"The MAC hasn't yet had its first official athletic competition, but the future is as bright as a blinding sun on a mid-August day."
- The Daily Standard, Sept. 11, 1973.
When Bob Shraluka, then the sports editor of The Daily Standard, wrote those words in a story talking about the upcoming debut of the Midwest Athletic Conference, no one could have imagined how prophetic that paragraph would be.
Since its debut in the fall of the 1973-74 school year, the conference has become not only the best small-school conference in the state of Ohio, but one of the most successful in the nation.
Before 1973, teams from the Mercer and Auglaize County area produced just one state championship (Fort Recovery's 1971 Class A boys basketball title) to go with a few other state appearances, such as the 1945 and 1946 St. Henry baseball teams led by a future major leaguer named Wally Post and a young man who would go on to coach Coldwater to five state baseball titles named Lou Brunswick.
Since 1973, the MAC has won 150 state team championships in numerous OHSAA-sanctioned sports. Individual athletes in track and field, cross country and bowling have won state titles as well.
Over the years, folks have come up and asked if anyone has ever thought about writing a book about the MAC.
It certainly has come to my mind over the years, but it's a process that would require manpower, hours and a lot of help from the MAC communities.
While not a book, we feel we've come up with a plan to honor the 50th anniversary of the MAC with a feature series taking up this entire school year, running on Tuesdays to start the year.

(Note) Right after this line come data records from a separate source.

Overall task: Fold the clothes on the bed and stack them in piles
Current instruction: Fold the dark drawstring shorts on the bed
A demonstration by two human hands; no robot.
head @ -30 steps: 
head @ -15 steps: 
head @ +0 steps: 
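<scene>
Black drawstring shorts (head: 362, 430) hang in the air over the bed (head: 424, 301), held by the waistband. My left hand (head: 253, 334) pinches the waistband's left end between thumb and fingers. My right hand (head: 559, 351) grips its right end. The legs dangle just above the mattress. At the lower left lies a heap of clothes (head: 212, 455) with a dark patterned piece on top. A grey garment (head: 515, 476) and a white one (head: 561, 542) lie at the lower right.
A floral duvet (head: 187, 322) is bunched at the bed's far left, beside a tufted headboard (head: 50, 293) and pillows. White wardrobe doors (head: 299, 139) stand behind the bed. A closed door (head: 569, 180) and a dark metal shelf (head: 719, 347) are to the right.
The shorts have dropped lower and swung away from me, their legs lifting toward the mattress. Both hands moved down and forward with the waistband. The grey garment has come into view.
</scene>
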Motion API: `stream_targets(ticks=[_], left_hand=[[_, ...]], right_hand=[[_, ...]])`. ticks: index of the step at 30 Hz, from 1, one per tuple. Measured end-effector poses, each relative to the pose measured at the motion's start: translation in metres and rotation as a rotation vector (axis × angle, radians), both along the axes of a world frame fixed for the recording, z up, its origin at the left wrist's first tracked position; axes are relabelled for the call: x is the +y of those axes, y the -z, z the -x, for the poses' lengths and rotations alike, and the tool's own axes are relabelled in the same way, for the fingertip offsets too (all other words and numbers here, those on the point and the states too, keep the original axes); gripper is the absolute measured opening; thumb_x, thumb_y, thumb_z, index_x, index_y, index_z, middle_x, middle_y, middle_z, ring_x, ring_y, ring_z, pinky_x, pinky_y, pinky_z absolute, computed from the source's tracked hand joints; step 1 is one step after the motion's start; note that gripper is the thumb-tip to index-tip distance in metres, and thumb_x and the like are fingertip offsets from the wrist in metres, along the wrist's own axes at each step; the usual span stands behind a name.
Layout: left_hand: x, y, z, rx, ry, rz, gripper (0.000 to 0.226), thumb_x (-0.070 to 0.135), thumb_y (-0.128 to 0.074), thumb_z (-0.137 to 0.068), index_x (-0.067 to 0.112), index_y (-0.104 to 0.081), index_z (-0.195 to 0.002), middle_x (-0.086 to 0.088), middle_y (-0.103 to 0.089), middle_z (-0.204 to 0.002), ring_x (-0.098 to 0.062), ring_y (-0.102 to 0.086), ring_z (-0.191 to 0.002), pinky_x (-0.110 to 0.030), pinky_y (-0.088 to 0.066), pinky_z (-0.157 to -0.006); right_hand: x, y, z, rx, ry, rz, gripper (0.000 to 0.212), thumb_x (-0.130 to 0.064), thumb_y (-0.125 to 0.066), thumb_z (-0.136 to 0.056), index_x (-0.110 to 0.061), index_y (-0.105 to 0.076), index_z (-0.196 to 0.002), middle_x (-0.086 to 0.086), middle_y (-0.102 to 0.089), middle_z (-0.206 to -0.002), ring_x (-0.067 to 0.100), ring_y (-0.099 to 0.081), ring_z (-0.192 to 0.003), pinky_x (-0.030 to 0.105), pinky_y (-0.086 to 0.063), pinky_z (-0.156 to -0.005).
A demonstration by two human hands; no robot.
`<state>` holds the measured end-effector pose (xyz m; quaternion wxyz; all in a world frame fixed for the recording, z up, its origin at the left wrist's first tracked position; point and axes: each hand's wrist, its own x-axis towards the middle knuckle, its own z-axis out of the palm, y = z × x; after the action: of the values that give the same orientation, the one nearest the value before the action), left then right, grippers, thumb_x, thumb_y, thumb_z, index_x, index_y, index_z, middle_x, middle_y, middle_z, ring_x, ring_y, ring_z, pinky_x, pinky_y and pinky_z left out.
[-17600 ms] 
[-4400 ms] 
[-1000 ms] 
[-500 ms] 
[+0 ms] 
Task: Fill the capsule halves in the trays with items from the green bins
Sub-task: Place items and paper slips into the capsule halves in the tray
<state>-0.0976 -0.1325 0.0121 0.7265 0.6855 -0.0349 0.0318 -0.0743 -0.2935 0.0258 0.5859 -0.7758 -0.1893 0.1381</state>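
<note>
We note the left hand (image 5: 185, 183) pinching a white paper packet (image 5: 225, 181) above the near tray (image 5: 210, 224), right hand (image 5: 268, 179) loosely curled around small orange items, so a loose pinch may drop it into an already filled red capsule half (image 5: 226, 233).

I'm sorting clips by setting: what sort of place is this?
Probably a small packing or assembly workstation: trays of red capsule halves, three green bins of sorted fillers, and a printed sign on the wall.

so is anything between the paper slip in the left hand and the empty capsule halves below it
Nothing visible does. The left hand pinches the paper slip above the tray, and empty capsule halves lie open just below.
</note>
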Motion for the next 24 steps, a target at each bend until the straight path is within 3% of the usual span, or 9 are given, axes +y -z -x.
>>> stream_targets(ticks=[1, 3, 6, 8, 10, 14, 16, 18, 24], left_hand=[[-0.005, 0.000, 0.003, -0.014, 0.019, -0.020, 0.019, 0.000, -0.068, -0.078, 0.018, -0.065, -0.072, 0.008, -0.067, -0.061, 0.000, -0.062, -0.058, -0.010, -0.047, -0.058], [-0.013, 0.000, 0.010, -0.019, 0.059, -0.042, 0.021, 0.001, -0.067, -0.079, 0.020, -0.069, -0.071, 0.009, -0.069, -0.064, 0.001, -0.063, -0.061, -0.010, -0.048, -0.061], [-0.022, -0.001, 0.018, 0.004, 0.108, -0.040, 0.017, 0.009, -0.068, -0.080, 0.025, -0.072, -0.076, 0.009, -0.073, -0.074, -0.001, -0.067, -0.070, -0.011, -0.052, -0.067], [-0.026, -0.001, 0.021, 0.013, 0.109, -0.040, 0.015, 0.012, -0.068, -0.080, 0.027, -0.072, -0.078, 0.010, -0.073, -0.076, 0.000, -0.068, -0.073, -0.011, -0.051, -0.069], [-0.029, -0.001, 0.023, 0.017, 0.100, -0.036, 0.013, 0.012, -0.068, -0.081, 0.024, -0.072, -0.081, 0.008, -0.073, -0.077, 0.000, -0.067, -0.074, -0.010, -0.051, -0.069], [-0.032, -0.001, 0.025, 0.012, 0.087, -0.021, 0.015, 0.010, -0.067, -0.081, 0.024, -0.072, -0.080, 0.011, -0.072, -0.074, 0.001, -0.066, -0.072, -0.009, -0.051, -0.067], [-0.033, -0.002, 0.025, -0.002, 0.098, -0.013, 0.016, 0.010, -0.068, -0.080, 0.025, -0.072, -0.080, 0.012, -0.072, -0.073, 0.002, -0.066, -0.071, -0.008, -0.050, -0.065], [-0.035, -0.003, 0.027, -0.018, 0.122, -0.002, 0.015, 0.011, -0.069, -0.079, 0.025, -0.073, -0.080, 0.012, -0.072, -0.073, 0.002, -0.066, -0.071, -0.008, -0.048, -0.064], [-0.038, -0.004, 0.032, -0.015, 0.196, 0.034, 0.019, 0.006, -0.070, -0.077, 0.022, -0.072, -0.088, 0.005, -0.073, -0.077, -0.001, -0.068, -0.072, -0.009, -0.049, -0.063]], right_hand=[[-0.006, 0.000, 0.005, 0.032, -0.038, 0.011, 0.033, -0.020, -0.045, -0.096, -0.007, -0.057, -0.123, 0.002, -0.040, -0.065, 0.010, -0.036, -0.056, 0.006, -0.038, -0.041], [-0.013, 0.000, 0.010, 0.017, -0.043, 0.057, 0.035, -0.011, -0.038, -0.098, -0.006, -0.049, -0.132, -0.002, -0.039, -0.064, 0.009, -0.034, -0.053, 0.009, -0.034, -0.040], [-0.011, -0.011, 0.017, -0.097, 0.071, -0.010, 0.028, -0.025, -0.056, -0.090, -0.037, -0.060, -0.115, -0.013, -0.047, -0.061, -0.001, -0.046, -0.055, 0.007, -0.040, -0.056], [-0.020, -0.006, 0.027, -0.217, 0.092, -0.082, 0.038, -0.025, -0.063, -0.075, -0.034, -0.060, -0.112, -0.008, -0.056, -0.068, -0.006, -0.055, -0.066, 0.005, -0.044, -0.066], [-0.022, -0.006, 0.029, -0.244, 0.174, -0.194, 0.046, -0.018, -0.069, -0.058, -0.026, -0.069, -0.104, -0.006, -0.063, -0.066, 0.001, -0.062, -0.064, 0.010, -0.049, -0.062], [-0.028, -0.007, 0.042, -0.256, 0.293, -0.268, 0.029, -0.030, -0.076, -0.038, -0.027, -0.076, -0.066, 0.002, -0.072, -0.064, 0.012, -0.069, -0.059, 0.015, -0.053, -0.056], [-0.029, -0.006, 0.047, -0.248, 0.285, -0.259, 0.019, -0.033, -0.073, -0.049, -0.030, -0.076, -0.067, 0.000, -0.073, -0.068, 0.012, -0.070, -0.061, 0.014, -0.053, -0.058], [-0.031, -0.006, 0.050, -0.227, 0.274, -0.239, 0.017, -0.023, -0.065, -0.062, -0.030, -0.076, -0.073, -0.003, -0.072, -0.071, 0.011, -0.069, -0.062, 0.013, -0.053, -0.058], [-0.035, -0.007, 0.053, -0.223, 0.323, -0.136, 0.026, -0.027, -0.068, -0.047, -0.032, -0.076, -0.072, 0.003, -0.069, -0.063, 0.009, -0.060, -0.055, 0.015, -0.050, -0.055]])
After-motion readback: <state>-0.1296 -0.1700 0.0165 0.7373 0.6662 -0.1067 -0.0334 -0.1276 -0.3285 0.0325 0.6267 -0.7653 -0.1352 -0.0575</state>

Our group of writers: myself, Tom Haines, Dave Stilwell and Colin Foster along with Robb Hemmelgarn, who serves as the historian for both our sports department and the MAC, have been busy writing articles - in the case of Robb, also retooling some of his stories that ran as part of his "Curtain Call" series - through the summer, and we will run one a week during the season to cover some of the most important teams, moments and people in the first 50 years of the MAC.
We will also rely the schools of the MAC, who were positive in their support, to help us track down pictures from the 1970s, 1980s and 1990s to help tell the story along with the words. Folks in the community have also been helpful in the process, offering scrapbooks from over the years that could be scanned for art.
We'll talk to coaches, players, athletic directors and other folks who have been key in the success of the MAC and continue to help the conference grow.
We'll start at the beginning, the formation of the conference and gentlemen like Jon Sidenbender, who could take the honor of being called "Mr. MAC." We'll go through the seasons, starting with fall sports and work into winter, and then finish next spring with the spring sports before wrapping up with a look at the future of the MAC.
Our plan, over the next 40 weeks or so, is to give a memorable look at the MAC. We hope that you will enjoy it.
And, who knows? We might be able to get that book out of the process.